Glauque, malsain, terrifiant... mais tellement attirant.
« De nombreuses affaires citées dans ces pages sont réelles. Pour certaines, les noms et les lieux ont été volontairement changés parce que les enquêtes et les procès ne sont pas encore tout à fait terminés. »
C'est à peu près sur cette annexe que se termine le livre de Donato Carrisi. De quoi déprimer et rester horrifié pendant un bon petit bout de temps, quand on vient d'aboutir à la conclusion de l'histoire.
Le Chuchoteur est un thriller qui a fait sensation dans le monde littéraire lors de sa sortie, et à sa lecture on comprend pourquoi, même si à titre personnel j'ignorais avant qu'on me l'offre tout de son existence, ainsi que de son auteur. En trois mots, Donato Carrisi a réalisé une thèse sur un tueur en série Italien, est juriste de formation, spécialisé en criminologie et en sciences du comportement. Bref, il connait son sujet, et ça se voit.

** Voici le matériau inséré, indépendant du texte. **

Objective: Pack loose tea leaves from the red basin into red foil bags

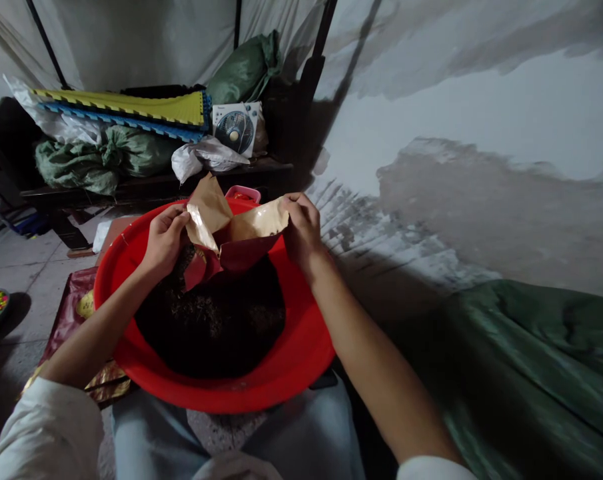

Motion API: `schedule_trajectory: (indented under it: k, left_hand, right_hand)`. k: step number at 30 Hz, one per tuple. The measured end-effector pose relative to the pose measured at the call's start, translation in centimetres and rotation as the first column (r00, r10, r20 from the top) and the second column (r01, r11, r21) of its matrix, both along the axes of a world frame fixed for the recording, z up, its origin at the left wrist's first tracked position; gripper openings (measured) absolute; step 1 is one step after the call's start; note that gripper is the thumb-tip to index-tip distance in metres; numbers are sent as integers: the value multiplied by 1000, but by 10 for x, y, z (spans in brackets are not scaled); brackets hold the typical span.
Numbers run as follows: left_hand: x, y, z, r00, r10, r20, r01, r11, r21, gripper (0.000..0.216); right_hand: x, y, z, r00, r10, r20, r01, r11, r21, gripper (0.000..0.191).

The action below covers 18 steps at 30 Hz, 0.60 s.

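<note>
"While both forearms reach forward over the red tub [308, 313], how are the hands set?"

"The left hand [164, 239] comes in from the lower left, wrist above the tub's left side, knuckles up and fingers curled inward. The right hand [304, 227] stands a little higher than the wrist, its arm running up from the lower right, fingers bent over toward the middle."

"And the grips?"

"Both are pinched closed on one packet [248, 252], red outside and tan inside. The left has thumb and fingers on its near left edge; the right nips the upper right corner. Between them the packet is spread wide, its tan lining showing."

"Where exactly is it?"

"Held up above the far part of the tub, over the dark, loose material [211, 327] inside. Whether its lower edge touches that heap I can't quite tell; the light is dim there."

"What's close by?"

"A small pink container [244, 193] just past the far rim, and a maroon bag [71, 307] on the floor at the tub's left."
</note>
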<state>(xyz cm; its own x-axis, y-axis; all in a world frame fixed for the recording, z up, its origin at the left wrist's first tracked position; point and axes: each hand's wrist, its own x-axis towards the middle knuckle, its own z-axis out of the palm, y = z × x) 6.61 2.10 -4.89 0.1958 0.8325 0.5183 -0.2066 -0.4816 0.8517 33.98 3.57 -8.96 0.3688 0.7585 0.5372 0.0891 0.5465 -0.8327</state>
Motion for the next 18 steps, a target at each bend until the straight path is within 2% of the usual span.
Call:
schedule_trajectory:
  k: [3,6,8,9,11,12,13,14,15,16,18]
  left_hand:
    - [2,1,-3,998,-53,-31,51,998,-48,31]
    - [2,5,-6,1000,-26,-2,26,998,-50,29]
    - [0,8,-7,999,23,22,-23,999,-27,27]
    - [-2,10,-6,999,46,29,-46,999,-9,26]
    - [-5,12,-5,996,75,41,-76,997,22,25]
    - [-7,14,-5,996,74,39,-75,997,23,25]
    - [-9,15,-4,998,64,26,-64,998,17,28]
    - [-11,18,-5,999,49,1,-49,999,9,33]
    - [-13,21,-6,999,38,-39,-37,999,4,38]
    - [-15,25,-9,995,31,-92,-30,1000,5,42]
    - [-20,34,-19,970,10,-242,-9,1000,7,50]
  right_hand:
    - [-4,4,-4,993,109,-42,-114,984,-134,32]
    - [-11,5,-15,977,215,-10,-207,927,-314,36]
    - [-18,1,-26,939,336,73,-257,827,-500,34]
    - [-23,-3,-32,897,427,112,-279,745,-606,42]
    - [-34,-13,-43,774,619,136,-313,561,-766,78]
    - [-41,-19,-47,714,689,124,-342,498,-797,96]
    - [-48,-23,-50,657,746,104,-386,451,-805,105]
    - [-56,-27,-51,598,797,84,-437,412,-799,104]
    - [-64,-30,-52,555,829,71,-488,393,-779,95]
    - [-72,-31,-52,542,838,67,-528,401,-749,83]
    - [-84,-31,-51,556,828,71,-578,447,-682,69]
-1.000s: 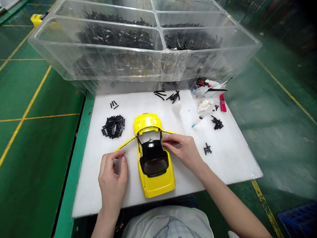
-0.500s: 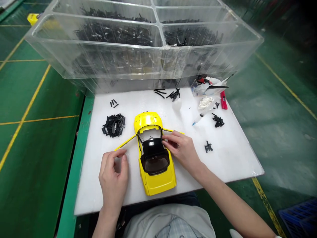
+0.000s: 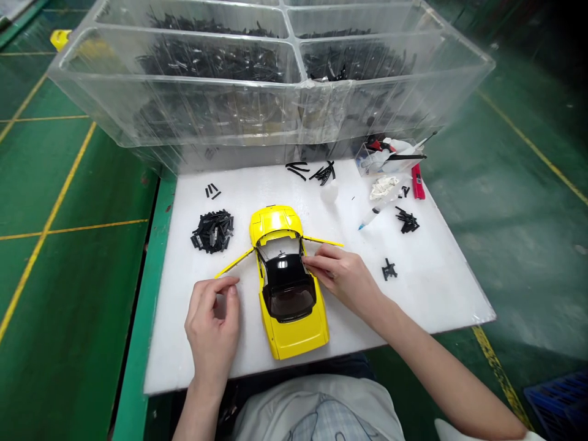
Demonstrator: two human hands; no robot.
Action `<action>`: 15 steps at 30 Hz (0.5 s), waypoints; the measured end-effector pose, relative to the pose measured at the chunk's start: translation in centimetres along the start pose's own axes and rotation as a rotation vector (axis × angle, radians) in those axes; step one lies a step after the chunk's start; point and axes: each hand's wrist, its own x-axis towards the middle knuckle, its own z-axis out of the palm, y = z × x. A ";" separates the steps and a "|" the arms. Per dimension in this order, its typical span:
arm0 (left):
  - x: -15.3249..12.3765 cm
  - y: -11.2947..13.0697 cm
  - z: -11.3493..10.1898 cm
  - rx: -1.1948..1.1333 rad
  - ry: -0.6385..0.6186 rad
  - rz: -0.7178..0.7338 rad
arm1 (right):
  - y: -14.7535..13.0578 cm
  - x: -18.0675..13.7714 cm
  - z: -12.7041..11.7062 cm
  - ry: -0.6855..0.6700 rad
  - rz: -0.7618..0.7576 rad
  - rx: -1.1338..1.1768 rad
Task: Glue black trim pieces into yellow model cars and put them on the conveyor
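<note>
A yellow model car body with a black roof and dark rear window lies upright on a white foam board, nose pointing away from me. Both doors are swung out: the left door and the right door. Beside the left door's tip is my left hand, fingers curved and the thumb apart, holding nothing. At the right door opening, the fingers of my right hand press together against the cabin's edge. Whatever they may pinch there is hidden.
A clear divided bin of black parts stands behind the foam board. On the board are a heap of black strips, curved black strips, black pieces, a glue bottle, a red cutter and a tool box.
My right hand's fingers have straightened a little and come closer together at the cabin's right edge. The left hand has hardly moved. The whole view has shifted slightly.
</note>
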 end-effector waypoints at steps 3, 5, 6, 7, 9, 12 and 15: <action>0.7 0.9 -1.0 -0.084 -0.012 0.035 | 0.0 -0.2 -1.0 -0.127 -0.074 -0.154; 2.7 2.5 -1.5 -0.127 -0.080 0.106 | 0.1 0.0 -1.4 -0.183 -0.120 -0.228; 4.1 3.6 -1.5 -0.129 -0.148 0.161 | 0.1 0.1 -1.5 -0.201 -0.140 -0.253; 5.7 4.9 -1.1 -0.103 -0.254 0.231 | 0.1 0.2 -1.6 -0.212 -0.159 -0.270; 9.2 7.6 0.4 0.005 -0.543 0.364 | 0.2 0.3 -1.6 -0.223 -0.185 -0.277; 13.3 11.5 4.1 0.441 -1.011 0.530 | 0.4 0.4 -1.5 -0.227 -0.200 -0.250; 15.0 13.9 7.5 0.597 -1.175 0.536 | 0.5 0.4 -1.5 -0.231 -0.198 -0.232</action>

L'histoire part assez simplement, bien que de manière relativement glauque : cinq petites filles sont enlevées, et l'équipe du professeur Gavila, reconnu comme un des meilleurs criminologues du pays, est chargée de l'enquête. Si les 3 premières ont été enlevées de manière assez classique, le rapt des deux dernières est hallucinant : l'une a disparu d'un manège pour enfant, devant tout le monde, alors qu'elle était du côté où ses parents ne pouvaient pas la voir. L'autre s'est carrément volatilisée en pleine nuit dans sa chambre.
Le livre démarre au début de l'enquête, alors que l'équipe découvre 5 petites tombes, dans lesquelles reposent 5 petits bras gauches : ceux des fillettes. Mais le pire est encore à venir, car un sixième bras, sans identité celui-ci, se trouve à leurs côtés...
Le livre s'enfoncera alors dans un chemin toujours plus glauque, enchaînant les découvertes et les révélations macabres. J'avais d'ailleurs peur qu'il en fasse trop à ce sujet, mais finalement non : chaque scène est calibrée et parfaitement pensée pour servir l'intrigue. D'ailleurs, ce qu'il y a de plus remarquable dans ce récit, c'est sa construction : il switchera de temps en temps entre différents points de vue, bien que suivant principalement celui de Mila, une experte en résolution de kidnapping. Ces switchs, ainsi que la structure globale du livre, permettent à ce-dernier de s'amuser un peu avec le lecteur, et autant dire que ça marche : bien que constamment méfiant, je suis tombé dans absolument tous les panneaux que l'auteur me tendait.
Et cette extraordinaire construction lui permet de tenir un suspense constant, d'autant plus quand on sait que quasiment chaque chapitre se termine sur un twist insoutenable. Les 600 pages s'écoulent très vite, sans jamais s'essouffler, et si on lâche le bouquin c'est uniquement car il nous faut faire une pause : certains passages sont vraiment épuisants, éreintants, étouffants. J'ai rarement lu un thriller qui réussissait autant à reproduire les effets qu'il met en scène.
Bien sûr, tout n'est pas parfait, et il m'est arrivé une ou deux fois de me dire que certains personnages étaient vraiment stupides de pas capter ça ou ça. De même, l'histoire comporte quelques Deus Ex Machina un peu douteux, mais ça reste correct. L'important dans tout ça, c'est que c'est au final bien insignifiant.
Un puzzle terrifiant tant il est mathématiquement presque parfait. Toutes les variables sont là, il suffit de trouver de quel côté de l'équation les mettre, puis comment les résoudre et les interpréter pour les faire coller avec la réalité des évènements. In fine, c'est peut-être ce qu'il y a de plus flippant avec ce thriller, et la phrase qui ouvre cette critique en est le reflet : Le Chuchoteur, au-delà d'être un très bon livre, amincit la frontière entre la fiction et le réel, nous montrant ainsi des choses qu'on aurait préféré ignorer. Terrifiant.